• [Assigned task]
From the records, pick out and copy each line containing "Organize".

• • • • •

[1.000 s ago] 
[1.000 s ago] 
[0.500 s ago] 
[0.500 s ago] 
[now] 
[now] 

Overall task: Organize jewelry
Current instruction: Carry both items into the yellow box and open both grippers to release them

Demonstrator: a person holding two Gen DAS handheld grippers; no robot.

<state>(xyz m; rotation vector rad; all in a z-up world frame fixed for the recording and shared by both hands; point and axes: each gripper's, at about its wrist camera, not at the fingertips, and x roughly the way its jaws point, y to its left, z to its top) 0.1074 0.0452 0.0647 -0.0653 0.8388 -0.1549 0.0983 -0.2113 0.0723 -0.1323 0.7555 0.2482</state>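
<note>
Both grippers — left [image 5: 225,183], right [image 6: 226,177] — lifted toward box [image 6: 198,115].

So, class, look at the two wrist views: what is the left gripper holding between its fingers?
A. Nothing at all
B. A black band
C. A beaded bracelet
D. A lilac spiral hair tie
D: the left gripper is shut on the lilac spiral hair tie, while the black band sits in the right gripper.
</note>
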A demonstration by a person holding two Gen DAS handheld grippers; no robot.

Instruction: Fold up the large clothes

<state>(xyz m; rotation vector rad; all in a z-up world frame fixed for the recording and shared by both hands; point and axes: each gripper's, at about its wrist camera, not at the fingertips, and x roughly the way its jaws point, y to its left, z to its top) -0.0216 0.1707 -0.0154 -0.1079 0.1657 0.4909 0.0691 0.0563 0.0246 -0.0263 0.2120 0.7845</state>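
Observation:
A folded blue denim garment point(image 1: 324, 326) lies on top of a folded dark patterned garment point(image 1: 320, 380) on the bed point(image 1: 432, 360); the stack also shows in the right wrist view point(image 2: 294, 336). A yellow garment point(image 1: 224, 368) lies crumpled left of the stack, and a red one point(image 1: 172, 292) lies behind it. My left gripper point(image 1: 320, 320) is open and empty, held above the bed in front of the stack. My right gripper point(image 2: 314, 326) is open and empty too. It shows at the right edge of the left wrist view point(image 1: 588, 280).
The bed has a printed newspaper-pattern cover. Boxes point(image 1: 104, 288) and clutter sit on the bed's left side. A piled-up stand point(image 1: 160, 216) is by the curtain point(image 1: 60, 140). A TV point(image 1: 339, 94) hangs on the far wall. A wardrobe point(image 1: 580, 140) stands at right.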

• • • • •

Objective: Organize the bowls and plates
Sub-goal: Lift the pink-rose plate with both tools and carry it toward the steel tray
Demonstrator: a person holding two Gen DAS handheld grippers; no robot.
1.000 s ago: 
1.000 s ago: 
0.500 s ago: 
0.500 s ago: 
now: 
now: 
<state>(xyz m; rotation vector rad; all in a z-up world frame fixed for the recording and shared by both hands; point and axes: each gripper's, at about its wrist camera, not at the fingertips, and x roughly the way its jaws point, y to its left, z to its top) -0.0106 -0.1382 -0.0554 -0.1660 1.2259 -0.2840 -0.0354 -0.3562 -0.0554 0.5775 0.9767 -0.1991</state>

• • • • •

• [Result below]
Overall task: Organize jewelry
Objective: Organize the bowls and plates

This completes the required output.